The problem for Biden is that the bill for his support of the Secure Fence Act of 2006 is now coming due. He voted in favor of a strict requirement that DHS achieve “operational control” at the Southwest border by preventing all unlawful entries in exchange for a bright political future. He got the latter, which means that he must amend his policies to achieve the former.
There is a straight line from Biden’s “catch, release, and disperse throughout the United States” border policies and the historic numbers of illegal migrants who are entering the United States today. His kvetching about “the prior Administration’s cruel and reckless immigration policies” may appeal to his base, but those policies resulted in something approximating the required level of “operational control”.
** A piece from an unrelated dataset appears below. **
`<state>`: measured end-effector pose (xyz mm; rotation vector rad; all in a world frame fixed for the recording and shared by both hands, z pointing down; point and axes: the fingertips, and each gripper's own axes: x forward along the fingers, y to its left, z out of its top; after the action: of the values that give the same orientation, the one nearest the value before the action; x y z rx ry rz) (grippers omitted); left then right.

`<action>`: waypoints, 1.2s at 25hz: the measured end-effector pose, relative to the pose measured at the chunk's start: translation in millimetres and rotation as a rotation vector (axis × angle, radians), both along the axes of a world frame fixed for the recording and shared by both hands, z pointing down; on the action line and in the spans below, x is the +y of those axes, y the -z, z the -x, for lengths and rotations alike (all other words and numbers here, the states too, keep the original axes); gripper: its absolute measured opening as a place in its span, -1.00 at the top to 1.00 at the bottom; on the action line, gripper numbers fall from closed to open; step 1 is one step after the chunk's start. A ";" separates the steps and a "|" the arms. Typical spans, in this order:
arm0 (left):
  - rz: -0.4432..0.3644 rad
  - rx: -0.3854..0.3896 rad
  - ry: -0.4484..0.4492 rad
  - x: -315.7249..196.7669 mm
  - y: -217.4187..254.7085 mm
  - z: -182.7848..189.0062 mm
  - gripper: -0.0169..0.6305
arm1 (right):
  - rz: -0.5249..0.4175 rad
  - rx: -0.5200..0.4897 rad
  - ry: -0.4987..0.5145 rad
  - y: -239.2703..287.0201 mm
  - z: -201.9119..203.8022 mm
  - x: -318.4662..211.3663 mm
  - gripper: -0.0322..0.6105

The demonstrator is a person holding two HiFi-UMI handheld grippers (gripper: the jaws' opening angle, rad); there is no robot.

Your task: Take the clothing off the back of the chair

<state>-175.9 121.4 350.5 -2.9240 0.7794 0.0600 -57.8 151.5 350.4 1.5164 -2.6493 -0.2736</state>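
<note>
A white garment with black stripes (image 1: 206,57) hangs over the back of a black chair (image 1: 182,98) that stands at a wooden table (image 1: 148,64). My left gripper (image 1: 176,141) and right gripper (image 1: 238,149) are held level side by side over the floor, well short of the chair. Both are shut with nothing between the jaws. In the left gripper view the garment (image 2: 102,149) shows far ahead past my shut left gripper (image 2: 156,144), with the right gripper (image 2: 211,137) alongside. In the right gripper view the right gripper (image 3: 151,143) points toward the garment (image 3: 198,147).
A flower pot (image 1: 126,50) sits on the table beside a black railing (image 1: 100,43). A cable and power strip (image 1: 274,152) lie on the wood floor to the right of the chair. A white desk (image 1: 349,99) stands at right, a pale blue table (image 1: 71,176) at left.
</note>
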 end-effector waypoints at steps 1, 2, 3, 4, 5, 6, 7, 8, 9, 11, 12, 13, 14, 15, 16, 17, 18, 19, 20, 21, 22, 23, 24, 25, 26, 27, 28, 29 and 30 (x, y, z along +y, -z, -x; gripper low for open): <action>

The chaos at the border is not just a political liability (although it plainly is that, as I explained in July); it is also a legal one for Biden.
I cannot say that I have read through all the various suits filed against the administration’s immigration regime, but the president is lucky if he has ducked the question of whether his DHS secretary, Alejandro Mayorkas, is even trying to achieve “operational control” of the Southwest border.
The president may argue that he was making a deal with the devil in casting his vote for the border restrictions in the Secure Fence Act of 2006 (he wasn’t), but a deal’s a deal, especially when it’s the law. Now, the requirements of that act, including the prevention “of all unlawful entries into the United States” is his responsibility, and that of his DHS Secretary, Mayorkas. If he does not install “guardrails” to meet those requirements, there may be more than just a political price to pay.